Heruntergekommener Wohnraum, in dem man lieber nicht leben möchte. Alte Tapetenreste an der Wand, schäbige Bodenbeläge, düstere Stimmung.

Essen will mehr Schrottimmobilien aufkaufen

Die Stadt Essen will künftig mehr Schrottimmobilien, also verwahrloste Häuser, aufkaufen und sanieren. Dazu soll eine eigene Immobiliengesellschaft gegründet werden.

In zahlreichen Problem-Immobilien befinden sich Ratten, Müll und offen liegende Stromleitungen. Diese sollen saniert und reaktiviert werden mit dem Ziel, die Wohnqualität zu verbessern.

Fünfzig Schrottimmobilien

Etwa fünfzig solcher Schrottimmobilien stehen auf einer Liste der Stadt. Problematisch ist, dass die Vermieter entweder nicht ausfindig zu machen sind oder nicht in die Häuser investieren. Zwanzig Objekte hat die Stadt Essen bereits aufgekauft.

Gründung einer Immobiliengesellschaft

Damit das künftig noch zügiger geht, soll eine Immobiliengesellschaft zwischengeschaltet und mit rund neun Millionen Euro ausgestattet werden. Die Stadt Essen hofft, die Problem-Immobilien günstig kaufen zu können.

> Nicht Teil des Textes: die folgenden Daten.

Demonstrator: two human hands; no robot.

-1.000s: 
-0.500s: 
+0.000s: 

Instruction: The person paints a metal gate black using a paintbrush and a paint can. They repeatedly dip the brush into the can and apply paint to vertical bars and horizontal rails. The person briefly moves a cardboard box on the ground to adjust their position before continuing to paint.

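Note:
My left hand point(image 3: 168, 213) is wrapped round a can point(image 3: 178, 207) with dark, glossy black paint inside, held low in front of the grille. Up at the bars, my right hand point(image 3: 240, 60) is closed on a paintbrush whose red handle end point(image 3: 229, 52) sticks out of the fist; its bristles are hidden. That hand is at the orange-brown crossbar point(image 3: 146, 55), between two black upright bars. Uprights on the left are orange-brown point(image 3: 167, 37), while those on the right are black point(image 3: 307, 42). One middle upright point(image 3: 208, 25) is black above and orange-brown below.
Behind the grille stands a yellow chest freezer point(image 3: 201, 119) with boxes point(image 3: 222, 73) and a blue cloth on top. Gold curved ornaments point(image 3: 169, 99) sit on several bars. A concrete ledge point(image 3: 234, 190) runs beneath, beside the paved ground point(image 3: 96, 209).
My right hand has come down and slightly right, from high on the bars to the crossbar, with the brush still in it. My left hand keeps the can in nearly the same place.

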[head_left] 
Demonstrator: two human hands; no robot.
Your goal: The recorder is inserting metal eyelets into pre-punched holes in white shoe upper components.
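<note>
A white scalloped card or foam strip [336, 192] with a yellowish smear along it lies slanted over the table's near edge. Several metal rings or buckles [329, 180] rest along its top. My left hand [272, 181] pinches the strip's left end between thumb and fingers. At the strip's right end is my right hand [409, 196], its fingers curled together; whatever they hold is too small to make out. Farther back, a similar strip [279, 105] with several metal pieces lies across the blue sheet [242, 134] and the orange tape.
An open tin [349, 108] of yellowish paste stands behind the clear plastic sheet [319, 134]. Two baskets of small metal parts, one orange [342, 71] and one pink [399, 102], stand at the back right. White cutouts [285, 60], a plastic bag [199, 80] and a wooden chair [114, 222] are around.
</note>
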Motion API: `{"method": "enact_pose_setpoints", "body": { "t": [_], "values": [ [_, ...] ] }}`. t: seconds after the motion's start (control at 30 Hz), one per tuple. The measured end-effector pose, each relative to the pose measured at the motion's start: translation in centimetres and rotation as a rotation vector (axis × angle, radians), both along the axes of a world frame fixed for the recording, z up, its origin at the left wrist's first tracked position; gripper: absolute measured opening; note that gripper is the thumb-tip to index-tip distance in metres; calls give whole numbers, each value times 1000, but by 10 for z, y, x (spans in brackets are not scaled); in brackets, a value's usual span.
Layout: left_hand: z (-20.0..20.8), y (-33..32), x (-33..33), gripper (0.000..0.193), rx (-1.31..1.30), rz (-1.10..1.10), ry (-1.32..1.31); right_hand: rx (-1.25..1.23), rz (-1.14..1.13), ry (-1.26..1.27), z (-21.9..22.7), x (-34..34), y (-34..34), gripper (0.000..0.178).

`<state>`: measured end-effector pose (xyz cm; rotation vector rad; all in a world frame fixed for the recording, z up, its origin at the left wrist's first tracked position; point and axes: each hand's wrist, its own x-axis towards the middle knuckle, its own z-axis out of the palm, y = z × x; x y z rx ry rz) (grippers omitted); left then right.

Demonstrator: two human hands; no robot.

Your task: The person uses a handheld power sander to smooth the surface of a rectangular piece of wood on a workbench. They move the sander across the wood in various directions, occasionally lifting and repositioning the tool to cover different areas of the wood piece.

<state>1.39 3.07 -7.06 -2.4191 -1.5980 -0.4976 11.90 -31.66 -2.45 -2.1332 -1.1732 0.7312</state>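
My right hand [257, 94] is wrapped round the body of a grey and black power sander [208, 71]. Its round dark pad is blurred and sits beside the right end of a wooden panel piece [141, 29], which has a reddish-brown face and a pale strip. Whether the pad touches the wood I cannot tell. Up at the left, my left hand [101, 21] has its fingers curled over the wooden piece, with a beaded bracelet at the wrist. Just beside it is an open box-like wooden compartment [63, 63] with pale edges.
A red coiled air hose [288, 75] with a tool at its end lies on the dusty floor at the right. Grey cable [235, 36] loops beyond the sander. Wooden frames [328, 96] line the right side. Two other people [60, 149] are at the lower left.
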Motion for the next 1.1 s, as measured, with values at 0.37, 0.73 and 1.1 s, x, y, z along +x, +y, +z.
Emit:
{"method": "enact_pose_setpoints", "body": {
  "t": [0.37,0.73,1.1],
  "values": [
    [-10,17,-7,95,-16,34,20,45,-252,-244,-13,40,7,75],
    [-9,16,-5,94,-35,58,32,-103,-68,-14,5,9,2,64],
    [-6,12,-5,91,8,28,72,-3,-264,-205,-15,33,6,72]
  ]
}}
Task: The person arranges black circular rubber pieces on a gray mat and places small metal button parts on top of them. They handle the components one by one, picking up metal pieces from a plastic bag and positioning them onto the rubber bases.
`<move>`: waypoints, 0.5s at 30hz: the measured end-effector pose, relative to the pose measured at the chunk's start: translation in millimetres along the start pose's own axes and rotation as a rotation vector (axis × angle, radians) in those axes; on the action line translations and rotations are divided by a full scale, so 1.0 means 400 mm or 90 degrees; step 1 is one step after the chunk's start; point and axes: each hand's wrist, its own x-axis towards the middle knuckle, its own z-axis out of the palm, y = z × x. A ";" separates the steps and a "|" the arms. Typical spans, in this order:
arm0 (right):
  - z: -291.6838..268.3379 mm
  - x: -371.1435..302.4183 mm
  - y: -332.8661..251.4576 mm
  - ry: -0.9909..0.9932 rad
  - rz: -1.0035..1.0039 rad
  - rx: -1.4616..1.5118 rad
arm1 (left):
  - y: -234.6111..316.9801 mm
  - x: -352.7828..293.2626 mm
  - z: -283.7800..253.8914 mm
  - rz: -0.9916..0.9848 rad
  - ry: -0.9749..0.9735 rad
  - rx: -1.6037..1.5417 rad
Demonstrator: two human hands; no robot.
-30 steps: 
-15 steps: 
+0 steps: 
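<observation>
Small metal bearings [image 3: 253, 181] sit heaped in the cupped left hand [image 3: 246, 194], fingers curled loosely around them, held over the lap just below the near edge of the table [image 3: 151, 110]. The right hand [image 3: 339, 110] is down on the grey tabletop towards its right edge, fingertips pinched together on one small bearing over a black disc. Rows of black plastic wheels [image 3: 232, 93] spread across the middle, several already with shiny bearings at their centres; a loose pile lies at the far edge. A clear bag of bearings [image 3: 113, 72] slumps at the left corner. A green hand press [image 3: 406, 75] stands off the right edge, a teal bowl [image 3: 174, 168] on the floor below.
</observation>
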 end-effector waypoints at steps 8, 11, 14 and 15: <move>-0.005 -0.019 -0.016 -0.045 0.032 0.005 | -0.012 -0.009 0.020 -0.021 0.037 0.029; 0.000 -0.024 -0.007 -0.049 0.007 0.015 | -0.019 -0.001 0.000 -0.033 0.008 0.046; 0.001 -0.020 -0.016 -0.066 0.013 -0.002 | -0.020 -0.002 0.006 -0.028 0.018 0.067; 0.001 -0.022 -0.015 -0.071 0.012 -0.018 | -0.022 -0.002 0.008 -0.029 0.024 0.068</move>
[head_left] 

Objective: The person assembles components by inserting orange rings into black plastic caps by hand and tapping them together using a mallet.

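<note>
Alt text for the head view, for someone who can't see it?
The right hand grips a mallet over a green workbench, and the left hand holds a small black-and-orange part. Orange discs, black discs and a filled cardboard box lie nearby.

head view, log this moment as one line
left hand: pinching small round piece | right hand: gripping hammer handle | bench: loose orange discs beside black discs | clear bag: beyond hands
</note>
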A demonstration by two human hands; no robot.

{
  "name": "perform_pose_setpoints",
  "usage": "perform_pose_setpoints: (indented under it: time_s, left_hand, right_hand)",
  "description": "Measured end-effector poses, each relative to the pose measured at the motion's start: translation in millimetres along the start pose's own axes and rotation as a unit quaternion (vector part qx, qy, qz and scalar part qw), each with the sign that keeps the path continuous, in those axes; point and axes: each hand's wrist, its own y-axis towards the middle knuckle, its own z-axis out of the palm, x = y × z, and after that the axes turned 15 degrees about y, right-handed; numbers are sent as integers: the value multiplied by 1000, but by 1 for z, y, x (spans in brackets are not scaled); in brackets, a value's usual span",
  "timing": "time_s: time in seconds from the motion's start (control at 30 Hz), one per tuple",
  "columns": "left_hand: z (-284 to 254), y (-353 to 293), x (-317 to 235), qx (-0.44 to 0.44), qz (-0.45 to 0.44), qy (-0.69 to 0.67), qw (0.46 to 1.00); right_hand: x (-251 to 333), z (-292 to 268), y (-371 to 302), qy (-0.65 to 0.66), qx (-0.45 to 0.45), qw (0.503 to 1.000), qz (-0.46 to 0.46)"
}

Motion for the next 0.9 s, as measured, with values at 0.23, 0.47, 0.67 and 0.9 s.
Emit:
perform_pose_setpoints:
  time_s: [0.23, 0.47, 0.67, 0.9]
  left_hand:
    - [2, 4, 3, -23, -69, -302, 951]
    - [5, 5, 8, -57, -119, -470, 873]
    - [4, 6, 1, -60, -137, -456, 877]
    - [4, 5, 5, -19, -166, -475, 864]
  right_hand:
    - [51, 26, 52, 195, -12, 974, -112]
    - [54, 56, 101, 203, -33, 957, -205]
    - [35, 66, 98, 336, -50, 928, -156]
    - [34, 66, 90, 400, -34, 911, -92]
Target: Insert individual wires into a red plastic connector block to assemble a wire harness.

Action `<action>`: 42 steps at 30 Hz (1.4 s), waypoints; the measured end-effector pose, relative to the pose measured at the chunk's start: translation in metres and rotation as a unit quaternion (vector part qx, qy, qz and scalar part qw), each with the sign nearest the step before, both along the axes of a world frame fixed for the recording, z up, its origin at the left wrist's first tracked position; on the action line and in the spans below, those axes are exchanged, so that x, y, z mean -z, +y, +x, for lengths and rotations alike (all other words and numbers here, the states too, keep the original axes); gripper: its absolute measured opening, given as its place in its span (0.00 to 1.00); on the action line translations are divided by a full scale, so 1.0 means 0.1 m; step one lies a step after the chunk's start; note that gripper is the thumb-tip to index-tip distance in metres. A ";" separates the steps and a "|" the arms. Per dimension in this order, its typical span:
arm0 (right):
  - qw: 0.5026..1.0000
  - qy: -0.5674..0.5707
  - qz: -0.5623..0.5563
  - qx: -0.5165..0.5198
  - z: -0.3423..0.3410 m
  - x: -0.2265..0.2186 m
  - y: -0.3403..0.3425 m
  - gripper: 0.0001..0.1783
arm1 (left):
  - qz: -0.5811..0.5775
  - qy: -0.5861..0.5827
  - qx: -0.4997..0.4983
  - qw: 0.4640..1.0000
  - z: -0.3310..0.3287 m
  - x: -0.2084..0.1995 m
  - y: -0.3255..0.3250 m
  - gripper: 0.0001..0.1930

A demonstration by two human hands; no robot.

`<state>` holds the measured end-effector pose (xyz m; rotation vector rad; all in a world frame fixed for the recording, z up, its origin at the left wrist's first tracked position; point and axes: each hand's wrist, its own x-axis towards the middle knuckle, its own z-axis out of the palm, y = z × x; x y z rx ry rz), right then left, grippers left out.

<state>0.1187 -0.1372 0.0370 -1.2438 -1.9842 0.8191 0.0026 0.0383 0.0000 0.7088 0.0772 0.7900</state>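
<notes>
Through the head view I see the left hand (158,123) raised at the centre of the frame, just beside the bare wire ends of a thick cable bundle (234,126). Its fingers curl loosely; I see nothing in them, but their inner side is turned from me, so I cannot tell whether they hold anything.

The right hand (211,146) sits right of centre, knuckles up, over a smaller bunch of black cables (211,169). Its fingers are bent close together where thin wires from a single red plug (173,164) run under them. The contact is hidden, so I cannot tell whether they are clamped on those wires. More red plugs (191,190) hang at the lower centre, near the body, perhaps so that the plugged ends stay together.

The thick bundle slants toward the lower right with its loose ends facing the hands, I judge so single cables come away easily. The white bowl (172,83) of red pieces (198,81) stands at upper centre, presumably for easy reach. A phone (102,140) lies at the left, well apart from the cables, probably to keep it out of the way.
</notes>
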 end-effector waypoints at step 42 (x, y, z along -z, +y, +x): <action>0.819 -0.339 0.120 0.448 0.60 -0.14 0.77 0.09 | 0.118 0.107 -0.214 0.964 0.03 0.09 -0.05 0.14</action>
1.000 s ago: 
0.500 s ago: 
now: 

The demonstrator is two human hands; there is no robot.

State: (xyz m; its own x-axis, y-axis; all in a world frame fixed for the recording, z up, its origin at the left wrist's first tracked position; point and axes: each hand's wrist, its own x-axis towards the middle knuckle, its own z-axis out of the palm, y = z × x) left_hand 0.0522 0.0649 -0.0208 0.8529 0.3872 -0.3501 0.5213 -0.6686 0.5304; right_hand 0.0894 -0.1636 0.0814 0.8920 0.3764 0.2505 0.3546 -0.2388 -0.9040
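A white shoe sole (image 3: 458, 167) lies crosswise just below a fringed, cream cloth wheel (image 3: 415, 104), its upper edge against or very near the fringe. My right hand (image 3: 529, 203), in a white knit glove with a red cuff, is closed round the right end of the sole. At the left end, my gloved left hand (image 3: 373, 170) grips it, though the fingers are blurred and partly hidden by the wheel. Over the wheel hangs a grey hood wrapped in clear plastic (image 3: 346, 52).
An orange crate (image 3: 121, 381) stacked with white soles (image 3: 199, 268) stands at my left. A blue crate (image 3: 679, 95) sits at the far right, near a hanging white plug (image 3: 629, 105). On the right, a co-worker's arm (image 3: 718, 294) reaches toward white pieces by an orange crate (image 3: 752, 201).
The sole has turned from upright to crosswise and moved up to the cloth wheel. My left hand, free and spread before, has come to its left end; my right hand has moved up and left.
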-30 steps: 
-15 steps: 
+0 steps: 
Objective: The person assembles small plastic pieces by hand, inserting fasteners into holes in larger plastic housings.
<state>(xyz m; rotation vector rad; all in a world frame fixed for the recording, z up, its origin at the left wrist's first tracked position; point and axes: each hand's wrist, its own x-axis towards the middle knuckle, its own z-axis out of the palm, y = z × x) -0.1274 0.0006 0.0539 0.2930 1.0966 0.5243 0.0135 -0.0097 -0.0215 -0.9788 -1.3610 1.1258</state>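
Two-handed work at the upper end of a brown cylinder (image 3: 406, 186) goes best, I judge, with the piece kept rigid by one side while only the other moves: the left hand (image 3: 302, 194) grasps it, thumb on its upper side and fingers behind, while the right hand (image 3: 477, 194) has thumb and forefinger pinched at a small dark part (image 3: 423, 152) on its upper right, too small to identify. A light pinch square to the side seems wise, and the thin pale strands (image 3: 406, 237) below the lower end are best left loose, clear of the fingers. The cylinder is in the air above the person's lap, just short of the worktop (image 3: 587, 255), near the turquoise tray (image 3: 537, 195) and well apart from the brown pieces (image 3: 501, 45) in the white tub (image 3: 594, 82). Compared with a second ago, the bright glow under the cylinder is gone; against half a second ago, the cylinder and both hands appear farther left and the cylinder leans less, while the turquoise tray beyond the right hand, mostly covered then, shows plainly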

Städtebaulich interessante und sanierungsbedürftige Gebäude sollen gekauft, saniert - im Einzelfall abgerissen werden. Nach der Sanierung und Modernisierung ist dann ein Verkauf vorgesehen. Der Erlös sowie die Mieteinnahmen in der Gesellschaft sollen in weitere Projekte einfließen.

Durch die Verwertung von Bestandsgebäuden soll auch dem Sanierungsstau in Immobilien entgegengewirkt werden. Auch andere Städte wie Gelsenkirchen gehen bereits gegen die sogenannten Schrottimmobilien vor.